→ **What the exercise asks**: Everything from the line that contains "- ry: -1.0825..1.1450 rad" through the last line of the listing must be copied exactly, with both of those lines included and no others.
-=-=-=-=-
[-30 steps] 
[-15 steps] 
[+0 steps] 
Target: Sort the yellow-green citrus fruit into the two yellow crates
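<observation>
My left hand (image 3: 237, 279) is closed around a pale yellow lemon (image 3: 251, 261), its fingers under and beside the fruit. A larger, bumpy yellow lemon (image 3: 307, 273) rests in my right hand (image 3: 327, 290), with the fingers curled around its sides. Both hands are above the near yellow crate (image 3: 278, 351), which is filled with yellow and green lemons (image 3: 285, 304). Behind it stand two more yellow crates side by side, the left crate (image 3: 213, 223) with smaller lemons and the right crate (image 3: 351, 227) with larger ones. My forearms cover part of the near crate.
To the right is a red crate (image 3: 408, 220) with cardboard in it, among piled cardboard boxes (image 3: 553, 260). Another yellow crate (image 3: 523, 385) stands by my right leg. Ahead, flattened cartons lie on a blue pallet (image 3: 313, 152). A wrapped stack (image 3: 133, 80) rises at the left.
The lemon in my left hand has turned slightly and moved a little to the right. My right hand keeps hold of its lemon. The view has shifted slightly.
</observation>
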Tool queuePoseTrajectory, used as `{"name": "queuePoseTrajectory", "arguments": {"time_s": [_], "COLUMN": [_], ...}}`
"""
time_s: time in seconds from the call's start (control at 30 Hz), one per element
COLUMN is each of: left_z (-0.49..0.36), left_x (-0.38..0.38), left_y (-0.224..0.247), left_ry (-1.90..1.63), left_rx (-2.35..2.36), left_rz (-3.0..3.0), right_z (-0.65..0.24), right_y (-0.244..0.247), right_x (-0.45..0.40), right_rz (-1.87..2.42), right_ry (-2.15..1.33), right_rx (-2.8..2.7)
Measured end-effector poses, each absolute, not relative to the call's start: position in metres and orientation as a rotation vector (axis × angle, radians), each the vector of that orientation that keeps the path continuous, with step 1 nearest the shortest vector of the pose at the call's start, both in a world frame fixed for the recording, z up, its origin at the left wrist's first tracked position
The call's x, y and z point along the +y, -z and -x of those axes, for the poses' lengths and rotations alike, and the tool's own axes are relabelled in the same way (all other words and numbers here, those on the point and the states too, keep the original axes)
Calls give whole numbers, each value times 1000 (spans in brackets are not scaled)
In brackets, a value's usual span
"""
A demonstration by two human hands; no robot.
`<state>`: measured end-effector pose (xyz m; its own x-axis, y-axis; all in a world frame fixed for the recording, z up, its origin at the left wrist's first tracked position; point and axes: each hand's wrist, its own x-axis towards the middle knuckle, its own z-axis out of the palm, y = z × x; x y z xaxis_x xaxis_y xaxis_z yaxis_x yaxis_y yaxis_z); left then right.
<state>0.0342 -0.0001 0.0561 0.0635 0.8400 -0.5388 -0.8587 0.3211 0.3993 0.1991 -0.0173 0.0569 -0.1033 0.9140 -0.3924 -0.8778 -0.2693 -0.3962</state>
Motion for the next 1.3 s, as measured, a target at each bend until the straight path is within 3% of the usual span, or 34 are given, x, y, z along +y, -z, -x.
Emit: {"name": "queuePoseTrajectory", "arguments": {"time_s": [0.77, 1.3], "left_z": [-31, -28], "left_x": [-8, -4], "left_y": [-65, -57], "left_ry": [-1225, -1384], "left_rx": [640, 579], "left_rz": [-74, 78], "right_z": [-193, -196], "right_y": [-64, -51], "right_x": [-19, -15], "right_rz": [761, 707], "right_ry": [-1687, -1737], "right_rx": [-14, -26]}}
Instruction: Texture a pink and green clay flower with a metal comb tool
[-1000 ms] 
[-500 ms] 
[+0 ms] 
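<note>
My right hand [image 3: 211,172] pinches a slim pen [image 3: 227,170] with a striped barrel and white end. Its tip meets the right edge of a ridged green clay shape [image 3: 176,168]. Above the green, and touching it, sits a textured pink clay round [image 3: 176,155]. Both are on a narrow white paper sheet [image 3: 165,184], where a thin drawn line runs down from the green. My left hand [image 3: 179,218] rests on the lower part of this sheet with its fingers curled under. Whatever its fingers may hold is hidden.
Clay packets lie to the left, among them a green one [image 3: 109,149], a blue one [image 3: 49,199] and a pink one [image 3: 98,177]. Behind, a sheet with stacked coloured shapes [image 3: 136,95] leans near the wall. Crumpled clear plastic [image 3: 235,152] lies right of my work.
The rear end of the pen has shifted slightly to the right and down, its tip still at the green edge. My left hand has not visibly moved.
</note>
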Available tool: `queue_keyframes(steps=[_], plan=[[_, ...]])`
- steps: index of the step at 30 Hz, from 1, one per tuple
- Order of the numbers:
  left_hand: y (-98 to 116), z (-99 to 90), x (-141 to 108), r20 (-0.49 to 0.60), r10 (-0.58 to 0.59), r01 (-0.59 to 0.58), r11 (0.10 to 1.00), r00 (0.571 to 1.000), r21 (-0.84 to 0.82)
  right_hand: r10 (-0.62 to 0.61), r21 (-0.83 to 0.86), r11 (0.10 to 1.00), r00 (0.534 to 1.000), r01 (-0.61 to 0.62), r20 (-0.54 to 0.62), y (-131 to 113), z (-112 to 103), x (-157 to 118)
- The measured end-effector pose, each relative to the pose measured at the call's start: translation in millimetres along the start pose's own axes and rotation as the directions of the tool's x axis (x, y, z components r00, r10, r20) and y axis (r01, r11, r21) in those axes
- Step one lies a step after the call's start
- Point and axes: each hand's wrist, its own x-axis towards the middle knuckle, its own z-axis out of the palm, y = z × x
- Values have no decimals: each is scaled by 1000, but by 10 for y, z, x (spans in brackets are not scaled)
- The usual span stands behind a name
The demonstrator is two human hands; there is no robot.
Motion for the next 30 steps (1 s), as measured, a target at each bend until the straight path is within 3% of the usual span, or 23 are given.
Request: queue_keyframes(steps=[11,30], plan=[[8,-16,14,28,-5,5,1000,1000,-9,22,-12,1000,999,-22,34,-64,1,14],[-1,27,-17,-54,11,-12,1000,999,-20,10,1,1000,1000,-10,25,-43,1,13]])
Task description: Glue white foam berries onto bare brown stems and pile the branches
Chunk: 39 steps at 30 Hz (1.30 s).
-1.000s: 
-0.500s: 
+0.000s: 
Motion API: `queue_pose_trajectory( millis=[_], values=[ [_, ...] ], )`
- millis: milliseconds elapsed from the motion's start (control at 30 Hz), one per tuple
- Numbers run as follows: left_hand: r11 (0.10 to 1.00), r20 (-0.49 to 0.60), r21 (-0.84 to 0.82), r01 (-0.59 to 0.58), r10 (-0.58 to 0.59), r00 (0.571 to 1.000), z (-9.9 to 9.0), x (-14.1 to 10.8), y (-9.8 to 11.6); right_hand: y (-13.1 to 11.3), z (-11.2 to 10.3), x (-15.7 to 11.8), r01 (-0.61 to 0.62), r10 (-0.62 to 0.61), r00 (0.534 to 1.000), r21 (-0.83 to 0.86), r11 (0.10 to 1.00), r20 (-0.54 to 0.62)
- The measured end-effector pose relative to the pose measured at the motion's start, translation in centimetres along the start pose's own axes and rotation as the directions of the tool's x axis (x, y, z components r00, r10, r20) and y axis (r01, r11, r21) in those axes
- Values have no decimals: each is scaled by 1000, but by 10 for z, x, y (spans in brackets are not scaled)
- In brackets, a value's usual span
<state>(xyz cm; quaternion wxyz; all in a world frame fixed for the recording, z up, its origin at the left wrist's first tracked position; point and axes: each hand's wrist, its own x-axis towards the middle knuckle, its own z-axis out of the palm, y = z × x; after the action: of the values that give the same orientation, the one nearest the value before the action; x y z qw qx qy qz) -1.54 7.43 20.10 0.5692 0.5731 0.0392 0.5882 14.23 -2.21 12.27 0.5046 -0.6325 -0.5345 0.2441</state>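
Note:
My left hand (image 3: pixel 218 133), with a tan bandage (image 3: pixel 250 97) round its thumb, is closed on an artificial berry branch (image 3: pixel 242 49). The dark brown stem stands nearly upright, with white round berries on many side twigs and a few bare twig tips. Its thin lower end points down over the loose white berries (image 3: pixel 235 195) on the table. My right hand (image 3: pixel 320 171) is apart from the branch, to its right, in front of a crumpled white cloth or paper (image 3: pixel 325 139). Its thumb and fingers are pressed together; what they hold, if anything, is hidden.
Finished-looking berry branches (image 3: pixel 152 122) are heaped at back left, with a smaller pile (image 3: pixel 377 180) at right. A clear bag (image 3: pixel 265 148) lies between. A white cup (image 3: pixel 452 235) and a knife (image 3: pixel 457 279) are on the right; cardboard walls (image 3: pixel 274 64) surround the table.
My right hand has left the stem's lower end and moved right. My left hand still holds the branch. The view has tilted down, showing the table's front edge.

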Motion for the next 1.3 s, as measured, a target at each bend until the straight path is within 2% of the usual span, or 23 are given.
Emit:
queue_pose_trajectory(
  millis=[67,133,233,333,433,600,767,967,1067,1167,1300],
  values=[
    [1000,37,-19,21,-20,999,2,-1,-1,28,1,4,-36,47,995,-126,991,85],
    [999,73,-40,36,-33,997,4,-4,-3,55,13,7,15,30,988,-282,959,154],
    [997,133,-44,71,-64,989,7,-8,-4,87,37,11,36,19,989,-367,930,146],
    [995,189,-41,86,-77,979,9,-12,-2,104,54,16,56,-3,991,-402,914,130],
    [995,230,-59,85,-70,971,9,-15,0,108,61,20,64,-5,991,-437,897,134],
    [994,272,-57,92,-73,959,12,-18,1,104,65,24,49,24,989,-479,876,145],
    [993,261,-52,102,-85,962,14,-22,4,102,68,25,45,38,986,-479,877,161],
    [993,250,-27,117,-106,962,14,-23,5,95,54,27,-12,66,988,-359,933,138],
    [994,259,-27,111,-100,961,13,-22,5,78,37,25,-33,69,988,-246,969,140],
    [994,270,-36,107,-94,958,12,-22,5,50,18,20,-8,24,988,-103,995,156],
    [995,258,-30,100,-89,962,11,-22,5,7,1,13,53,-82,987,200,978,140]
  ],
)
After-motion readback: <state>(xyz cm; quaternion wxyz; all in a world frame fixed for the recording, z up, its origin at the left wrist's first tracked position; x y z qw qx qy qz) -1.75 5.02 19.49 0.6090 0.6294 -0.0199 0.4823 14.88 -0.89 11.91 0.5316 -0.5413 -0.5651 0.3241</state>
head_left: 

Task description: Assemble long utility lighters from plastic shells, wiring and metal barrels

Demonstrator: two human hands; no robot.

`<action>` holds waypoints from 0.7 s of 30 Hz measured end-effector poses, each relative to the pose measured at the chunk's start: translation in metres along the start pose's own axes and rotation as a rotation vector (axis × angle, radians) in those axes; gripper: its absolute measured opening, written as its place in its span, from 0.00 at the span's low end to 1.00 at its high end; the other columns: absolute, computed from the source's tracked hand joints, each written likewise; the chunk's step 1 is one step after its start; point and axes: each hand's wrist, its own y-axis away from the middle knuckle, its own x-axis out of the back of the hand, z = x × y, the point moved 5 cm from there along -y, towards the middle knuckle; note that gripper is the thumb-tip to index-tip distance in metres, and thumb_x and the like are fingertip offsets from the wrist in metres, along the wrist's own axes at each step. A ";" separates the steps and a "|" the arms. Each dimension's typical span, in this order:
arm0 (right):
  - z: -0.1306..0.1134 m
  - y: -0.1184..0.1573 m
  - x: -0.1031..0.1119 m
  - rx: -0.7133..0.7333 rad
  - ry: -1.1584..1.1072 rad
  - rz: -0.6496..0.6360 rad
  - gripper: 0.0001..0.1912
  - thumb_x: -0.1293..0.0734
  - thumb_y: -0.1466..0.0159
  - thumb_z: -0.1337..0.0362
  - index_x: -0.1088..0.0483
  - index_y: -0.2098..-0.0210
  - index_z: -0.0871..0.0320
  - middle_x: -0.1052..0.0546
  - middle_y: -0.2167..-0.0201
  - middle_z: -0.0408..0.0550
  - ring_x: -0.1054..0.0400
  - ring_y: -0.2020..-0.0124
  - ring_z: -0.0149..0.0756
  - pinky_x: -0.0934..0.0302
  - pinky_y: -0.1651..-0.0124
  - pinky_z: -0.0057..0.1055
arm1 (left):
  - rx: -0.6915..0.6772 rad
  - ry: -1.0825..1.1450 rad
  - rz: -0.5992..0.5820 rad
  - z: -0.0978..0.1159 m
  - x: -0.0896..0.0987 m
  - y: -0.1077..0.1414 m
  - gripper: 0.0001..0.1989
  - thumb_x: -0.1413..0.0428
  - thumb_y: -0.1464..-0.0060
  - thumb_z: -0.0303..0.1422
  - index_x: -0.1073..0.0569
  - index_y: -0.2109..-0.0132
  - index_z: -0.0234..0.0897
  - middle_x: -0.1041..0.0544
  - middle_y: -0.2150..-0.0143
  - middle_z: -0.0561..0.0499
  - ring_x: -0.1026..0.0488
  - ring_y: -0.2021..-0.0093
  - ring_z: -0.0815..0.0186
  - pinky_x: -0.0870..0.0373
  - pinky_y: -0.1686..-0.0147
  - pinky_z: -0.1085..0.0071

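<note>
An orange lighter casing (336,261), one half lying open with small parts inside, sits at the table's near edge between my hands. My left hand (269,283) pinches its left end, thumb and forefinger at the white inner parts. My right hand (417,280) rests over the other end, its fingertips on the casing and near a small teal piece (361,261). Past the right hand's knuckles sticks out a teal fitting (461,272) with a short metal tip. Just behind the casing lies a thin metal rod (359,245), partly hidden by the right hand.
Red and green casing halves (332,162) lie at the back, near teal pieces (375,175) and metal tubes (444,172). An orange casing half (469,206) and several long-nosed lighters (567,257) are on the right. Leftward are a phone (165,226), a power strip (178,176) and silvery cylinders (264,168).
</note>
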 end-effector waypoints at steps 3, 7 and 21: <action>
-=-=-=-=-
→ **Response for this exercise**:
  - ry: -1.0825..1.1450 rad
  - rz: -0.5992..0.5820 rad
  - z: -0.0978..0.1159 m
  - x: -0.0896..0.0987 m
  - y: -0.1077..0.1414 m
  - gripper: 0.0001..0.1989
  - thumb_x: -0.1413..0.0428
  - thumb_y: -0.1464..-0.0060
  - thumb_z: -0.0303..0.1422
  - index_x: -0.1073..0.0569
  - index_y: -0.2109..-0.0132
  - index_z: -0.0234..0.0897
  - middle_x: -0.1041..0.0544
  - middle_y: -0.2150..-0.0143
  - middle_z: -0.0561..0.0499
  - ring_x: -0.1026..0.0488
  - ring_y: -0.2021..-0.0093
  - ring_z: -0.0815..0.0186
  - pinky_x: -0.0870..0.0373
  - pinky_y: -0.1686..-0.0147
  - pinky_z: -0.1085..0.0071

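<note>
An orange lighter casing (336,261), one half lying open with small parts inside, sits at the table's near edge between my hands. My left hand (269,283) pinches its left end, thumb and forefinger at the white inner parts. My right hand (417,280) rests over the other end, its fingertips on the casing and near a small teal piece (361,261). Past the right hand's knuckles sticks out a teal fitting (461,272) with a short metal tip. Just behind the casing lies a thin metal rod (359,245), partly hidden by the right hand.
Red and green casing halves (332,162) lie at the back, near teal pieces (375,175) and metal tubes (444,172). An orange casing half (469,206) and several long-nosed lighters (567,257) are on the right. Leftward are a phone (165,226), a power strip (178,176) and silvery cylinders (264,168).
</note>
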 end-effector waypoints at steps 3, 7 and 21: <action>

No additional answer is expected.